In typical computer systems a processor, dynamic random access memory (DRAM) controller, or similar apparatus executes commands. Execution usually involves performing some operation on data that is stored in a memory location and referenced using an address. For various reasons, for instance to increase the rate at which a processor can execute commands, commands may be scheduled by a computer system to be executed in a different order than the order in which they were issued. Out of order execution can improve system performance but also introduces the possibility of errors. For example, when a read command is scheduled to be executed out of order in advance of a write command that originally preceded it, the data read upon execution of the read command may not be the correct data. This is because the write command that was supposed to have placed the correct data at a particular address to be read by the read command has not been executed. This type of error is a read after write (RAW) error. Whenever a read command involving an address is scheduled ahead of a write command involving the same address a RAW hazard exists. In other words, it is possible that the RAW error may occur, but not certain.

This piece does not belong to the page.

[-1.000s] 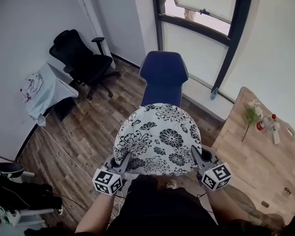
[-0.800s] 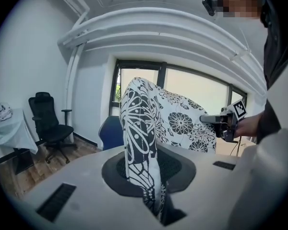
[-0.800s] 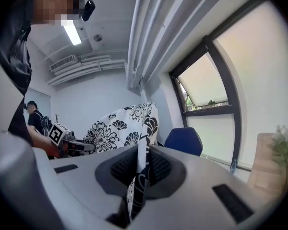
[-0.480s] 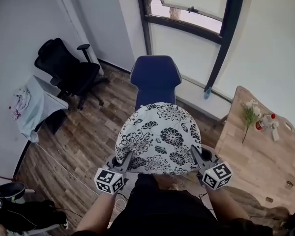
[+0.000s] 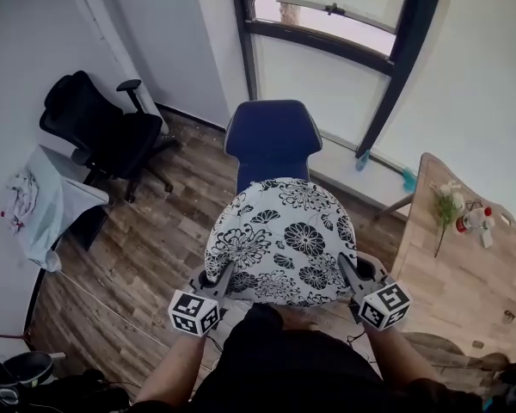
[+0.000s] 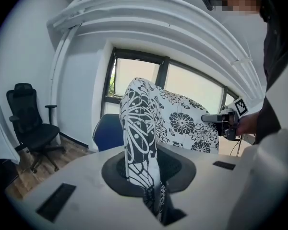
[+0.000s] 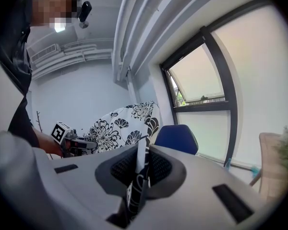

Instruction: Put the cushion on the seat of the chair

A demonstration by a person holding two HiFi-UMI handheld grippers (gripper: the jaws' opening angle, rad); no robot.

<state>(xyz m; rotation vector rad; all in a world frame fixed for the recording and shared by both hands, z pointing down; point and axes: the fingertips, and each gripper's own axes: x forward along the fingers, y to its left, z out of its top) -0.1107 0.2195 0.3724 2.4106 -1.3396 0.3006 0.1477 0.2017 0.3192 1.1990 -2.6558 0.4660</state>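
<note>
A white cushion (image 5: 284, 239) with black flowers hangs in the air between both grippers, just in front of a blue chair (image 5: 271, 138) by the window. The cushion hides the chair's seat in the head view. My left gripper (image 5: 217, 280) is shut on the cushion's near left edge, and the fabric (image 6: 141, 147) rises straight out of its jaws. My right gripper (image 5: 347, 275) is shut on the near right edge, with the cushion's hem (image 7: 140, 171) pinched between its pads. The chair's blue back (image 7: 175, 137) shows beyond the right jaws and behind the cushion (image 6: 108, 132) in the left gripper view.
A black office chair (image 5: 99, 132) stands at the left wall. Beside it is a small table with a pale cloth (image 5: 39, 205). A wooden table (image 5: 464, 291) with a plant and a small bottle (image 5: 471, 222) is at the right. Window frames (image 5: 387, 54) run behind the blue chair.
Both grippers have carried the cushion forward toward the blue chair, which now sits closer and more centred in the head view. The grips have not changed.
</note>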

Write after read (WAR) and write after write (WAW) hazards can also be created by scheduling commands for execution out of order (reordering). Read after read (RAR) hazards can also exist in a system in which read operations have side effects. Depending upon the type of task being accomplished by the command and the type of processing system, not all types of hazards may actually threaten the integrity of data. For example, for some tasks writes may never be reordered. Therefore, it is not always necessary to identify each type of hazard.

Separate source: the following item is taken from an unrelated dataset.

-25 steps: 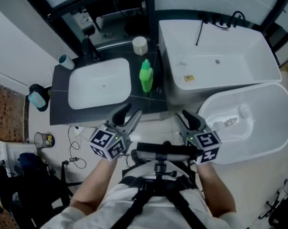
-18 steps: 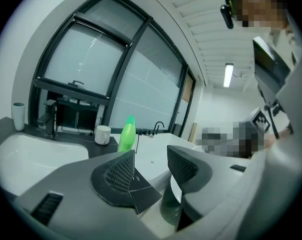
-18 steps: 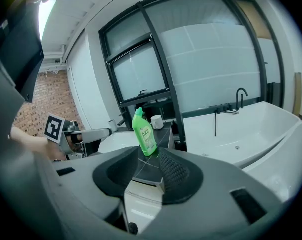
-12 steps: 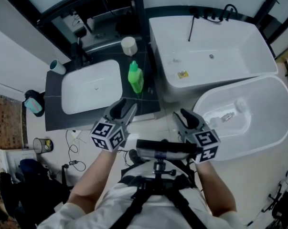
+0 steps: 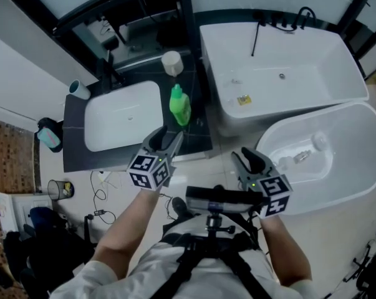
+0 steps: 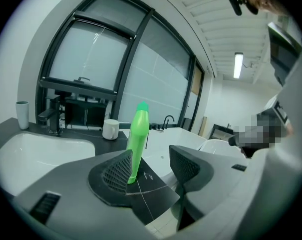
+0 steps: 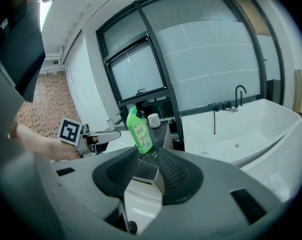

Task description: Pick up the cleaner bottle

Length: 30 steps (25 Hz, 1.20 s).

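Right gripper: nearest; grey moulded body with a square-marker cube; black pads with a gridded texture; jaws released with a gap between them, nothing in it.
Left gripper: same build, reaching over the front edge of the countertop; jaws parted and just now opening wider; nothing between the pads.
Cleaner bottle: bright green plastic, flattened body tapering to an angled neck and green cap, white label on one face; upright on the countertop between basin and bathtub, just ahead of the left gripper and untouched.
Countertop: dark, glossy, jointed in tiles.
Basin: white, smooth, rounded rectangle, set into the countertop left of the bottle.
Oval tub: white, glossy, freestanding, ahead of the right gripper; small items inside too indistinct to name.
Cup: white, cylindrical, behind the bottle.
Faucet: black, at the basin's back edge.
Tumbler: pale, at the far left corner.
Bathtub: white, rectangular, black fittings at its far rim.
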Available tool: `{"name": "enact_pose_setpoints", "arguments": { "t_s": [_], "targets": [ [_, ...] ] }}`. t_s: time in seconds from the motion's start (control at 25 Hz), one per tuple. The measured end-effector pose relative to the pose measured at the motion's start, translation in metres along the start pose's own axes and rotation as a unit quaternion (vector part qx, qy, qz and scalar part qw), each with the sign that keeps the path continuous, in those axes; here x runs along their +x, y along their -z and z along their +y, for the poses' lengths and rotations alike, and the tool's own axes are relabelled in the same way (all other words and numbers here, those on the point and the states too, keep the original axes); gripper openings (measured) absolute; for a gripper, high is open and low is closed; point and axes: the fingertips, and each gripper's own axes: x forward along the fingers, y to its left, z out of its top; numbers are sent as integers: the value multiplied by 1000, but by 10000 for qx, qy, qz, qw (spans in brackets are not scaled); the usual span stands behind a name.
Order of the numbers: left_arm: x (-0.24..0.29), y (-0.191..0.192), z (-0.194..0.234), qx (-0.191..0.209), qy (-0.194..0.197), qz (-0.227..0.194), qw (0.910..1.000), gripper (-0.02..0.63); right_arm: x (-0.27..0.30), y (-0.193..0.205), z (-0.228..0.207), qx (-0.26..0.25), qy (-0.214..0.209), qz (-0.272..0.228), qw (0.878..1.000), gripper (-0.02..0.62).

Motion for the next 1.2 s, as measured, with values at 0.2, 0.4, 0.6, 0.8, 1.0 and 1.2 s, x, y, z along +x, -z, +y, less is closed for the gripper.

Prior methods of detecting reordering hazards typically require that a list of addresses be maintained for all outstanding commands and that an address associated with a new command be compared against the list. This method requires a great deal of hardware, the amount of hardware may be expressed as O(n*m) where n is the address width and m is the number of outstanding commands. If the number of outstanding commands is large, this method requires a prohibitively expensive amount of hardware. In fact, such systems are usually restricted to having no more than eight commands outstanding. The complexity and size of prior reordering hazard detection systems are further increased if commands may span multiple units of address. When a command is received it typically includes both an address and a length, where the length indicates a number of addressing units whose first addressing unit begins with the address included in the command. Addressing units may vary with particular systems or applications. For example, an addressing unit may refer to a word of 16 bits or a quad word of 64 bits. When a command indicates multiple addressing units, a hazard detection system must account for each address not explicitly stated. With prior methods this causes the amount of hardware to be increased to O(n*m*1), where 1 is the maximum command address span. If some false positive indications are acceptable, the hardware requirements may be reduced somewhat. In this situation hazards may be indicated where they do not actually exist. This is somewhat undesirable because when hazards are detected, system operation is slowed by the system taking steps to prevent commands from being reordered around the hazardous command. For some systems or applications, however, a number of false positive indications will not impact performance.
Even systems that can tolerate some false positive indications may still be unable to use prior hazard detection methods if large numbers of outstanding commands may exist. What is needed is a method for detecting reordering hazards that is not dependent on the number of outstanding commands and that requires only a small amount of additional hardware.
The present invention provides a method and apparatus for detecting reordering hazards for a target application that can tolerate some false positive indications. The present invention also includes methods for reducing the number of false positive indications. In one embodiment, the present invention includes two registers each large enough to accommodate an address. A first register stores an address associated with an initial write command. A second register accumulates information about addresses associated with subsequent write commands. The contents of the second register are used to mask an address associated with a read command before it is compared with the contents of the first register to determine if reordering hazards may occur.
In another embodiment, the present invention includes one register that can store at least 3 states in each position corresponding to each bit of an address. One state indicates that a bit of an address associated with a read command matches a corresponding bit of an address associated with an initial write command if the bit is a one. Another state indicates there is a match if the bit is a zero. Finally, a third, "force" state indicates that there is a match regardless of the state of the bit.
The present invention requires less hardware than traditional methods of hazard detection when more than two outstanding commands are considered. In addition, the present invention can detect reordering hazards more quickly and therefore allows for faster system operation. This is because the present invention only requires one address comparison whereas the prior method requires a comparison to be made for each address outstanding.